第256話 第三次世界大戦


 聖なる力と言えば、以前ミノタウロスの所あたりで入手した聖槍というスキルがある。まだ一度も使ったことのないスキルだが効果は、邪悪な存在に対して特別な力を発揮する、というものらしい。


 つまり、今使えということだろう。明らかに邪悪な存在だしな、聖なる槍でぶちのめしてやろう。


「どうしたのですか、急に固まってしまって、今更怖気付きましか? ですがもう手遅れです。恨むのなら自分の失態と非力さを恨んで下さいね。では、さような


「【聖槍】」


 俺はミノタウロスの槍に持ち替え、そのまま近づいてきた吸血鬼の顔面に突き刺してしまった。驚く顔は見れなかったが、それでも顔面に刺すこと自体気持ちよかったからいい。相手はどういう風に俺を倒そうとしてたんだろうな。


 相手が伸ばしてきた右腕に対し、クロスカウンター気味に槍を刺したからな。吸血鬼の攻撃パターンは、これからも戦うであろうから知っておきたかったのだが、後の祭りだ。これからまたどうせ会うだろうからその時でもいいか。


 それにしてもこの家はもともとは人間が普通に住んでいたのだろうか。まさかヴァンパイアに持ち家があるとは思えないし、ここの住民を殺すか吸血鬼にして街に放り込むかでもしたのだろう。


 うん、吸血鬼も悪魔と同様駆逐するべき存在だな。無論そちらにも生きていくために必要な事かもしれないが、反撃するのは普通のことだろう。


 もしかしたら、この世界において、悪魔や吸血鬼の存在は、人類の人口があまり増えすぎないようにする為のものかもしれない。俺らが生きている現実世界では人間が食物連鎖のトップいいる為ずっと人口は増え続けている。


 その止まらない人口増加によってさまざまな問題、例えば食料問題や大気汚染など、が起きている。これは何百年も前からずっと続いているらしい。人類も最初はその問題を解決しようとしていたらしいが。科学の発展によりエネルギー問題が解決した途端、再び振り出しに戻っていったようだ。

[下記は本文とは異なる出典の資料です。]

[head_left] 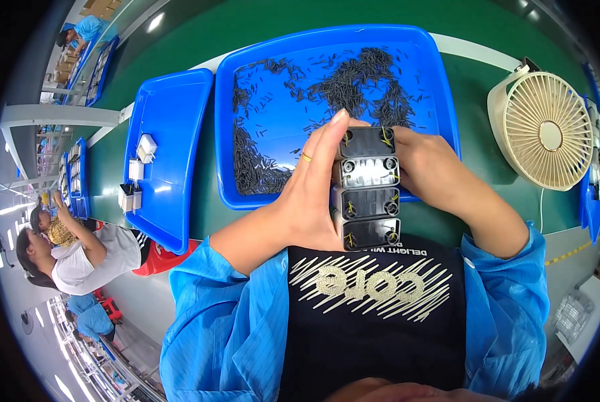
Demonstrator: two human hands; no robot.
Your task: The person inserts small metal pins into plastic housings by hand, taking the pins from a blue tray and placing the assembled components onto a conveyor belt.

 そこには中国が開戦した第三次世界大戦もその背景にあり、ますます問題を大きくした要因の一つでもあるだろう。それは、以前の戦争のように大量に人が死ぬということ自体無くなり、ほとんど全てが電脳戦で行われた。軍事機密や国家機密さらには企業の情報など、ありとあらゆる情報に対し、中国が一斉にサイバー攻撃を仕掛けたのだ。これが第三次世界大戦の発端であり、これを機に科学技術が大きく進歩したのも事実だ。


 話が大きく逸れたが、俺が言いたかったのは世界大戦が勃発しても人口が減らなかったということだ。そのため依然として問題は残り、現在に引き継がれている。


 大昔の人のように、無知ではないのにもかかわらず、こうして過ちを繰り返す。そういった傲慢で学習しない人類に対しての解決策が悪魔や吸血鬼なのかもな。自分達が一番優れているという感覚を打ち砕き、目先の欲望だけでなく、人類が手を合わせて一緒に協力する為に、設けられた存在なのかもな。


 でも、俺は悪魔と吸血鬼両方一人で倒すけどな。